*** Given information ***

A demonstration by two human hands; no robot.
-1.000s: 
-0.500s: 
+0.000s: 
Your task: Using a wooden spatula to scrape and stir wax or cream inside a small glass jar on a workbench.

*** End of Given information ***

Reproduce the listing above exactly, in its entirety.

A demonstration by two human hands; no robot.
-1.000s: 
-0.500s: 
+0.000s: 
Your task: Using a wooden spatula to scrape and stir wax or cream inside a small glass jar on a workbench.

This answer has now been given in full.